> What you are asked to do: The material below must be output exactly, line for line.

> Data below:
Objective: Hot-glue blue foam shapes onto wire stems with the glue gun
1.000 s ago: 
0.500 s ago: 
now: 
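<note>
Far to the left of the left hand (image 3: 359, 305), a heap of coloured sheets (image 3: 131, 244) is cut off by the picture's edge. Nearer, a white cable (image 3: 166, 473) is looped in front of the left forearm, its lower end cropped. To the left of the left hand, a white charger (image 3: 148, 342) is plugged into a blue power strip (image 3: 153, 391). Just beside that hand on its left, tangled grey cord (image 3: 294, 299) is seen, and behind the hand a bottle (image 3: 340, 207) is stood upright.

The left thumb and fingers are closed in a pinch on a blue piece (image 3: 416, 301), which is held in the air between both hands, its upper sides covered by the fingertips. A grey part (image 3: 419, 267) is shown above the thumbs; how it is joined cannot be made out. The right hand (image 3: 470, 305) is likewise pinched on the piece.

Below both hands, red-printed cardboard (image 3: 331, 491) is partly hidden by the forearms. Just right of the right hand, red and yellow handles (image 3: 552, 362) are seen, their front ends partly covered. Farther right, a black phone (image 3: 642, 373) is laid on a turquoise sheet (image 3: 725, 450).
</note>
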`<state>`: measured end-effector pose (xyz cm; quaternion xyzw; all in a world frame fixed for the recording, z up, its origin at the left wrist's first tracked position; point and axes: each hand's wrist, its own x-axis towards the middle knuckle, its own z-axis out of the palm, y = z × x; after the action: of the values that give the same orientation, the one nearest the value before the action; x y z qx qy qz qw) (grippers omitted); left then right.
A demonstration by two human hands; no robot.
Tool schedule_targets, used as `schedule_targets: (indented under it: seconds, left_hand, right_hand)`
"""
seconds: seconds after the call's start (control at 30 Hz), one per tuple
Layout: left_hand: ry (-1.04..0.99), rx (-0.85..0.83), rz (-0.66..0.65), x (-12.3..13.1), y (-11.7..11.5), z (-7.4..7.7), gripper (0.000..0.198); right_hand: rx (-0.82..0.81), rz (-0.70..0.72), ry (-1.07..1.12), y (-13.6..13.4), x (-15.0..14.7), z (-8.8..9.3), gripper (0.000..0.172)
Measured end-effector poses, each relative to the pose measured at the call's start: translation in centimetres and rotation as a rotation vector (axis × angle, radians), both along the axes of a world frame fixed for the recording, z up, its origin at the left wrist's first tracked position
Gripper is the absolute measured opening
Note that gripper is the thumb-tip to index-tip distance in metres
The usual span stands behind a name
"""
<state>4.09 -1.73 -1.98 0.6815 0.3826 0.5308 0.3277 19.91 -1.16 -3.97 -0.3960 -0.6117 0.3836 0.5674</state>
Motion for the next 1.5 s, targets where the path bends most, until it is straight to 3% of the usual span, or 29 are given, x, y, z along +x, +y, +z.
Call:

> Response below:
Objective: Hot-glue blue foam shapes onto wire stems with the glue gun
1.000 s ago: 
0.500 s ago: 
now: 
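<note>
Far to the left of the left hand (image 3: 359, 305), a heap of coloured sheets (image 3: 131, 244) is cut off by the picture's edge. Nearer, a white cable (image 3: 166, 473) is looped in front of the left forearm, its lower end cropped. To the left of the left hand, a white charger (image 3: 148, 342) is plugged into a blue power strip (image 3: 153, 391). Just beside that hand on its left, tangled grey cord (image 3: 294, 299) is seen, and behind the hand a bottle (image 3: 340, 207) is stood upright.

The left thumb and fingers are closed in a pinch on a blue piece (image 3: 416, 301), which is held in the air between both hands, its upper sides covered by the fingertips. A grey part (image 3: 419, 267) is shown above the thumbs; how it is joined cannot be made out. The right hand (image 3: 470, 305) is likewise pinched on the piece.

Below both hands, red-printed cardboard (image 3: 331, 491) is partly hidden by the forearms. Just right of the right hand, red and yellow handles (image 3: 552, 362) are seen, their front ends partly covered. Farther right, a black phone (image 3: 642, 373) is laid on a turquoise sheet (image 3: 725, 450).
</note>
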`<state>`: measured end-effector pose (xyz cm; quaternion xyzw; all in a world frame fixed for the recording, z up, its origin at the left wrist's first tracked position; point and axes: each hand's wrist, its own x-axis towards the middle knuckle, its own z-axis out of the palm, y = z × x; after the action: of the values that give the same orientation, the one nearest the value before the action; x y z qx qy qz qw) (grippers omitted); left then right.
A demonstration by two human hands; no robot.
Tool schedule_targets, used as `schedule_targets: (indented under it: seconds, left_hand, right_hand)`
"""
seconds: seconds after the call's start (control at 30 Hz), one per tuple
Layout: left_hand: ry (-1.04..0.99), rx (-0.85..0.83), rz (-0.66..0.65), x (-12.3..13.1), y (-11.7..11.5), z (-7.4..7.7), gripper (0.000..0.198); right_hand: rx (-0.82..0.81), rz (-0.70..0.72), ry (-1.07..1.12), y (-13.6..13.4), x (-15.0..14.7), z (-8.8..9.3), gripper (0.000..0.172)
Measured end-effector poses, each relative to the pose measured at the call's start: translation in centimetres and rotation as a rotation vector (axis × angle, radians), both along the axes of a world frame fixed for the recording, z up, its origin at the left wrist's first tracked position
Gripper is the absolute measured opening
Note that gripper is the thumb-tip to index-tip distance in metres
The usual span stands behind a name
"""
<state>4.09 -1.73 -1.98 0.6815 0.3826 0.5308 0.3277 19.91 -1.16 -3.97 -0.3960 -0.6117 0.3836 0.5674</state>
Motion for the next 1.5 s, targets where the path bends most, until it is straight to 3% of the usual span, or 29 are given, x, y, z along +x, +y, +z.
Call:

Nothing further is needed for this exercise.